Signalwörter in vielen Diskussionen sind immer wieder „Resonanz“ beim Lernen, Authentizität, Resilienz entwickeln, Scheitern lernen, zukunftsfähig ausgerüstet werden, Paradigmenwechsel vom Lehren zum Lernen, weg vom Bulimielernen, Selbstbestimmung und Wertschätzung fördern…
Was ganz klar wird ist, dass Bildung Gesellschaft braucht, dass Schule ein wahrgenommener, integrierter Teil eines Dorfes, einer Stadt oder Region sein muss und dass dadurch „der Raum als dritter Pädagoge“ eine neue Bedeutung bekommt.
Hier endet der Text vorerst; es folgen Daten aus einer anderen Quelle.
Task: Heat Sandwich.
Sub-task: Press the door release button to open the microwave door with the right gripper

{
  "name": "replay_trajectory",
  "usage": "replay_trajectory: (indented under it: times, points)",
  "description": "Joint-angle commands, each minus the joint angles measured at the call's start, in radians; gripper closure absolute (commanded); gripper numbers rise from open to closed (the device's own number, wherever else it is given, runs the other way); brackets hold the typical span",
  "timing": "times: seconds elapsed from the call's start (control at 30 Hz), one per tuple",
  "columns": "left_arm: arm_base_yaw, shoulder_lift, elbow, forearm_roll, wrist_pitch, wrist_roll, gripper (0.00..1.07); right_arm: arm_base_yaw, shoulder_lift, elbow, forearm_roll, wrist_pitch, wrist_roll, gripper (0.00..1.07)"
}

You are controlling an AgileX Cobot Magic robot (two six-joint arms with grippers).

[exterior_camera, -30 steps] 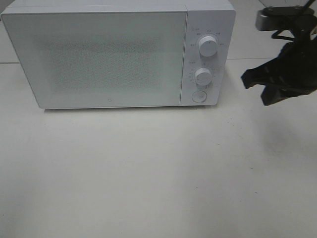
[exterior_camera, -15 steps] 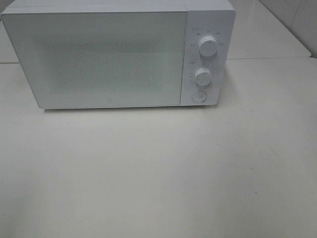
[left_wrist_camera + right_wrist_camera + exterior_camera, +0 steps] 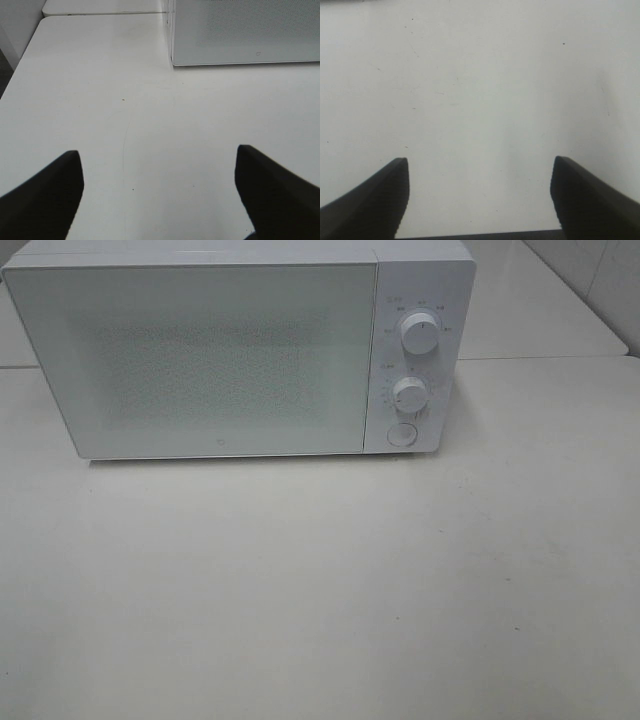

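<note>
Your high camera shows a white microwave [image 3: 220,350] standing at the back of the pale desk [image 3: 320,590] with its door [image 3: 200,360] closed flush. On the control panel to the right of the door, the upper knob [image 3: 421,333] sits above the lower knob [image 3: 410,393], and a round button [image 3: 401,434] sits below both. Neither arm shows in that view. Through the left wrist camera, your left hand [image 3: 157,152] has its two dark fingers [image 3: 45,200] spread wide apart. Only bare desk shows between them, and the microwave's lower front corner is ahead and off to one side. Through the right wrist camera, your right hand [image 3: 480,160] is likewise spread wide, its fingers [image 3: 592,200] well apart and gripping nothing, over plain desk surface marked with a few small specks. The sandwich shows in none of your three views, so you cannot tell from here where it lies; the microwave's frosted door lets nothing inside be made out.
</note>
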Motion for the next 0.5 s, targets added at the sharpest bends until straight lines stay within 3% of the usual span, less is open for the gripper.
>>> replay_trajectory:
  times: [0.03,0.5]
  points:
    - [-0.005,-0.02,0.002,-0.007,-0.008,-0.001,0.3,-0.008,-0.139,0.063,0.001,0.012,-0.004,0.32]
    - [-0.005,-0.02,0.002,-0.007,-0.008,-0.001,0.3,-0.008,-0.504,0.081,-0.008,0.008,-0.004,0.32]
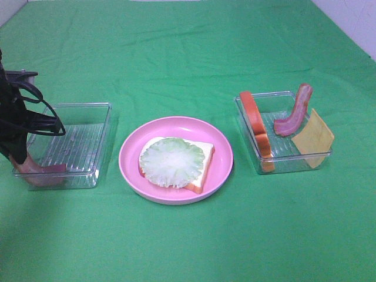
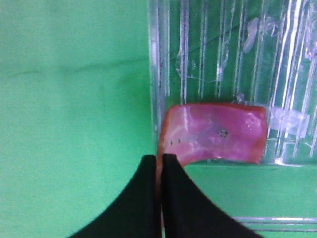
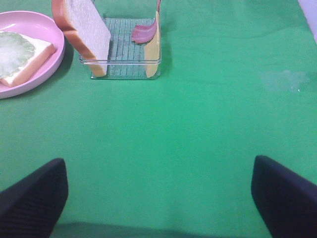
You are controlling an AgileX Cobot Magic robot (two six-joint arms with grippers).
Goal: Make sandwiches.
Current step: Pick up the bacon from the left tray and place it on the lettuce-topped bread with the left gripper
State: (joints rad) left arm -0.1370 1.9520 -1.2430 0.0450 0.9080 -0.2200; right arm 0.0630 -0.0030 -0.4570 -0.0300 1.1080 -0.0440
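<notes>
On the pink plate (image 1: 176,126) lies a white bread slice (image 1: 207,154) with a pale green lettuce leaf (image 1: 172,161) on top. My left gripper (image 1: 20,160) reaches into the left clear tray (image 1: 88,176) at its near-left corner. It is shut on the end of a pinkish-red bacon strip (image 2: 213,134), whose edge shows between the black fingers (image 2: 143,198). The rest of the strip lies on the tray floor. My right gripper (image 3: 158,198) is open above bare cloth, well short of the right tray (image 3: 124,69), and holds nothing.
The right tray (image 1: 282,161) holds an upright bread slice (image 1: 257,126), a second bacon strip (image 1: 296,111) leaning on its far wall, and a yellow cheese square (image 1: 314,138) propped over its right rim. Green cloth covers the table.
</notes>
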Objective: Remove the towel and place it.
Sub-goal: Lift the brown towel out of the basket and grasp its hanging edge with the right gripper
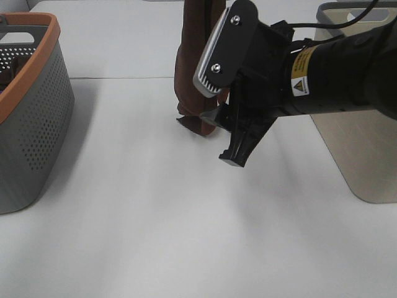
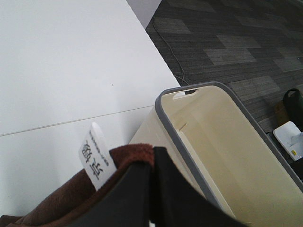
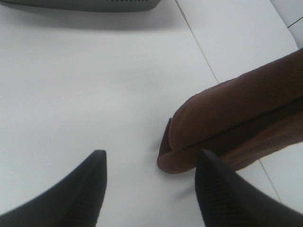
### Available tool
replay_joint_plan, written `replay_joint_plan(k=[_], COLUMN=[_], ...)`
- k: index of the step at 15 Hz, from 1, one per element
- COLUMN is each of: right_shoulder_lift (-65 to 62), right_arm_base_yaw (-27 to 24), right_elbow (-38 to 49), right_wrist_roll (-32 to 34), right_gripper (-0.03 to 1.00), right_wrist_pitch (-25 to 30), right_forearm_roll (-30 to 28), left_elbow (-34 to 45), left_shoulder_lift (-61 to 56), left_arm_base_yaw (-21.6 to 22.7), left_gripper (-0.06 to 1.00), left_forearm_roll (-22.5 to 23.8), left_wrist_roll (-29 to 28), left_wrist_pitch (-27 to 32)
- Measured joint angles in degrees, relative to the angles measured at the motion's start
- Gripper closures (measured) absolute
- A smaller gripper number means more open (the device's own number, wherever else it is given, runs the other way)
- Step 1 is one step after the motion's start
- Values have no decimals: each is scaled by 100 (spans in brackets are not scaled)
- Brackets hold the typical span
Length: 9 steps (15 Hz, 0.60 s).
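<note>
The dark brown towel hangs folded down from above the exterior high view's top edge, its lower end just over the white table. My left gripper is shut on the towel beside its white tag; that gripper is out of the exterior view. My right gripper reaches in from the right, level with the towel's lower end. In the right wrist view the right gripper is open, and the towel's end lies just beyond one fingertip, not between the two.
A grey perforated basket with an orange rim stands at the left. A beige basket with a grey rim stands at the right, close below the left gripper. White table lies between them.
</note>
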Motion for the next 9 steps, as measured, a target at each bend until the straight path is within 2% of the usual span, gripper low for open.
replay_joint_plan(k=[1,5,9], right_shoulder_lift=[344,877,1031], right_arm_base_yaw=[0,0,0], right_elbow=[-23,-246,-390], right_wrist_roll=[0,-206,-1490], right_gripper=[45,47,47], right_wrist_pitch=[-435,-670,-533], right_forearm_roll=[103,865,2120], left_elbow=[0,0,0], left_shoulder_lift=[0,0,0], left_arm_base_yaw=[0,0,0], left_gripper=[94,94,94], left_forearm_roll=[-6,-11,-17], left_wrist_roll=[0,0,0], left_wrist_pitch=[0,-6,-6])
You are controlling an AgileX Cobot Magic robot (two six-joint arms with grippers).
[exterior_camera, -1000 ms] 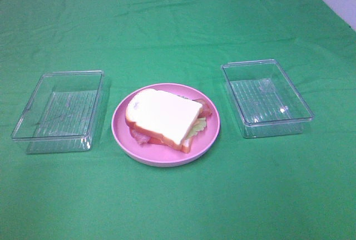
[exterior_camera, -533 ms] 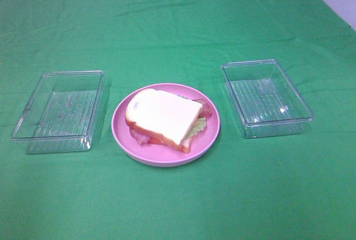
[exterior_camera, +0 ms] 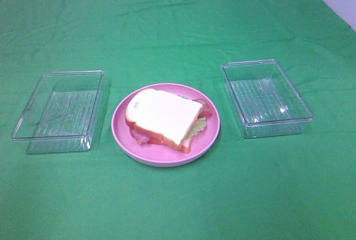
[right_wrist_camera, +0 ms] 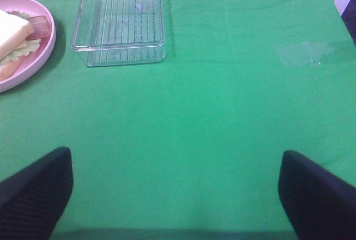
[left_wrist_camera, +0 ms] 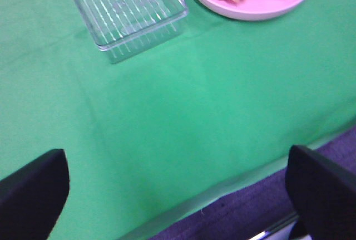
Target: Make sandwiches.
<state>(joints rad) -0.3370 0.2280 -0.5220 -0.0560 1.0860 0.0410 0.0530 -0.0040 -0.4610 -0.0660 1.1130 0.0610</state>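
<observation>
No lettering, labels, brand marks or numbers can be read anywhere in these views.

Green cloth (exterior_camera: 178,17), pink plate (exterior_camera: 123,134) w/ sandwich (exterior_camera: 164,116): white bread, orange-brown crust, pale green lettuce, reddish-pink bacon; 2 clear ribbed trays, left tray (exterior_camera: 58,112) & right tray (exterior_camera: 267,98); black fingers (right_wrist_camera: 33,195).
</observation>
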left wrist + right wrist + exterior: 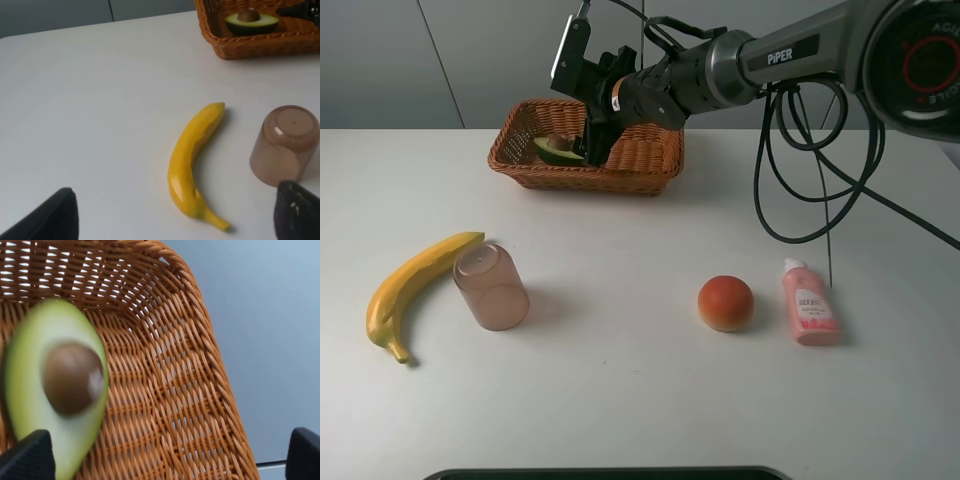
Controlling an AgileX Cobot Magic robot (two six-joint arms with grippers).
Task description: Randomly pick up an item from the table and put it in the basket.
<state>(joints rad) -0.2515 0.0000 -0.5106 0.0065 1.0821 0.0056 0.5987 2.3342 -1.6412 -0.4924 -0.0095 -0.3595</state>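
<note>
Banana (415,285) and pink cup (490,288) sit closest to my high camera, with an orange-red fruit (725,302) and a pink bottle (809,302) further right on the white table (620,390). My left gripper (170,217) faces the banana, jaws spread. My right gripper (592,150) reaches into the wicker basket (650,165), jaws wide apart, the halved avocado (558,151) lying inside, pit up

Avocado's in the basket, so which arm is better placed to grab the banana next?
Left. The left end effector is open and faces the banana directly, while the right end effector is over the basket at the back.
</note>
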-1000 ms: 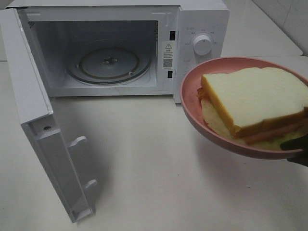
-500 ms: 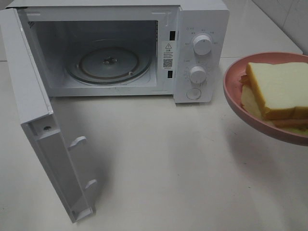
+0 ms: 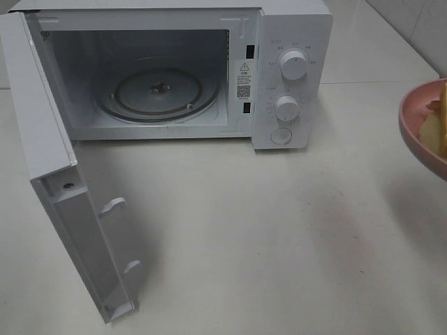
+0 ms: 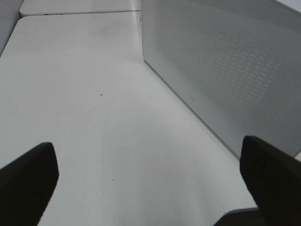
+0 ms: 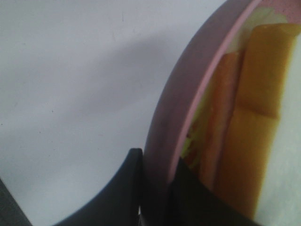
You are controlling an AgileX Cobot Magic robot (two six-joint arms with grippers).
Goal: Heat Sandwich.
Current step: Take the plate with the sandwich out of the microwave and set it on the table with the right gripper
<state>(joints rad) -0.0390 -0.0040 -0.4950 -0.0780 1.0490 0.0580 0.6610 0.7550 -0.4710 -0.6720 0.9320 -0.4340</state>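
Note:
Only a sliver of the sandwich [image 3: 440, 125] shows in the exterior high view, lying on a pink plate [image 3: 419, 136] at the right edge, held above the table. In the right wrist view the sandwich [image 5: 249, 122] shows tan crust and orange filling inside the pink plate [image 5: 188, 94]. My right gripper [image 5: 157, 188] is shut on the plate's rim, one finger on each side. The white microwave [image 3: 293, 42] stands at the back with its door [image 3: 63, 202] swung open to the left and its glass turntable [image 3: 157, 91] bare. My left gripper [image 4: 146, 179] is open over the table beside the microwave door's outer face [image 4: 225, 70].
The microwave's two knobs [image 3: 293, 64] and round button [image 3: 281, 136] face front on its right panel. The open door juts toward the table's front left. White tabletop [image 3: 265, 237] stretches between the microwave and the plate.
The plate with the sandwich has moved to the right, from in front of the microwave's knobs to the frame's right edge. Microwave and door have not moved.

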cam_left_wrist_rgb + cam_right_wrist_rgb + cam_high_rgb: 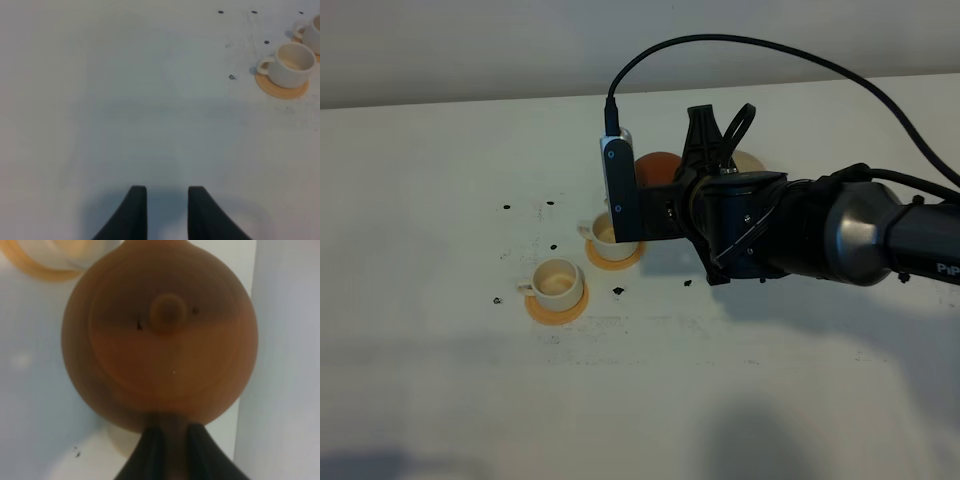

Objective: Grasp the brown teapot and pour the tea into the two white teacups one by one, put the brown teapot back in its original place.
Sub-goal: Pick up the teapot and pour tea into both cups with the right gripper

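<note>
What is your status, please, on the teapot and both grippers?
Left gripper open over table. Right gripper shut on brown teapot, upright beside far teacup. Nothing blocking.

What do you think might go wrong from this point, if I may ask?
The right pincer grips the teapot at one side only, so it may swing when tilted. Its lid looks unsecured and could slide off. The cups are small and close together, so tea may spill onto the table.
</note>
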`<action>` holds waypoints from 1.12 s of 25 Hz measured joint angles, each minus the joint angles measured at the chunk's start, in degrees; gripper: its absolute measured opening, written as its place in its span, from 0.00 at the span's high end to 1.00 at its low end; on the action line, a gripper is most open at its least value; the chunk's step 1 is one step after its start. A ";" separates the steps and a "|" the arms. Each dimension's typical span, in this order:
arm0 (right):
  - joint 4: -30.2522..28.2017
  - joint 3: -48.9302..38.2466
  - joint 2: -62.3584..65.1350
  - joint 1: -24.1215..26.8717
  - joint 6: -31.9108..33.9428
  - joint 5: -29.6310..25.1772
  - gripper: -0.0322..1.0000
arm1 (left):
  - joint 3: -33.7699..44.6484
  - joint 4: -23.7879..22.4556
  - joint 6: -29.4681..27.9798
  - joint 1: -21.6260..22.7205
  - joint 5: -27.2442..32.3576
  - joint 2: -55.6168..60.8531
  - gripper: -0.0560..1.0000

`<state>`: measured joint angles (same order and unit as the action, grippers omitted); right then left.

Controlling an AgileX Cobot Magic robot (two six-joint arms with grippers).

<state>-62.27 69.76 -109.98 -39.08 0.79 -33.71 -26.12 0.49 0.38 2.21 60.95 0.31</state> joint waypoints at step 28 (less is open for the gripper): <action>-7.35 0.00 -1.61 0.00 -5.15 -0.82 0.88 | 0.00 0.00 0.00 0.00 0.00 0.00 0.74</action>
<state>-69.62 69.76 -111.59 -39.08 -4.36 -34.53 -26.12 0.49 0.38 2.21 60.95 0.31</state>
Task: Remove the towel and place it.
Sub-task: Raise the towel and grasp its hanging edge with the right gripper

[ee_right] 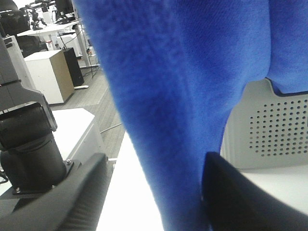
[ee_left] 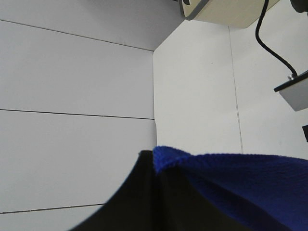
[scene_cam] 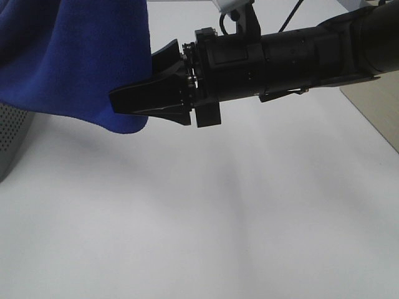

Es wäre eine einmalige Gelegenheit gewesen, all die Ideen, Beispiele, Netzwerke und Geschichten mit all ihren Schlüsselfiguren live zu sehen und sich inspirieren zu lassen. Wo sonst kann man so mutige Visionen, handfeste Projekte und lustvollen Umgang mit Lernen vor der eigenen Haustür erleben?
Leider wurde das Potential dieser Veranstaltung im Vorfeld von zu wenigen erkannt und unter den weit über 1000 Teilnehmer/innen waren nur etwa zwei Hände voll Vorarlberger/innen zu entdecken. Da werden wir wohl noch länger in der eigenen Suppe weiterfischen.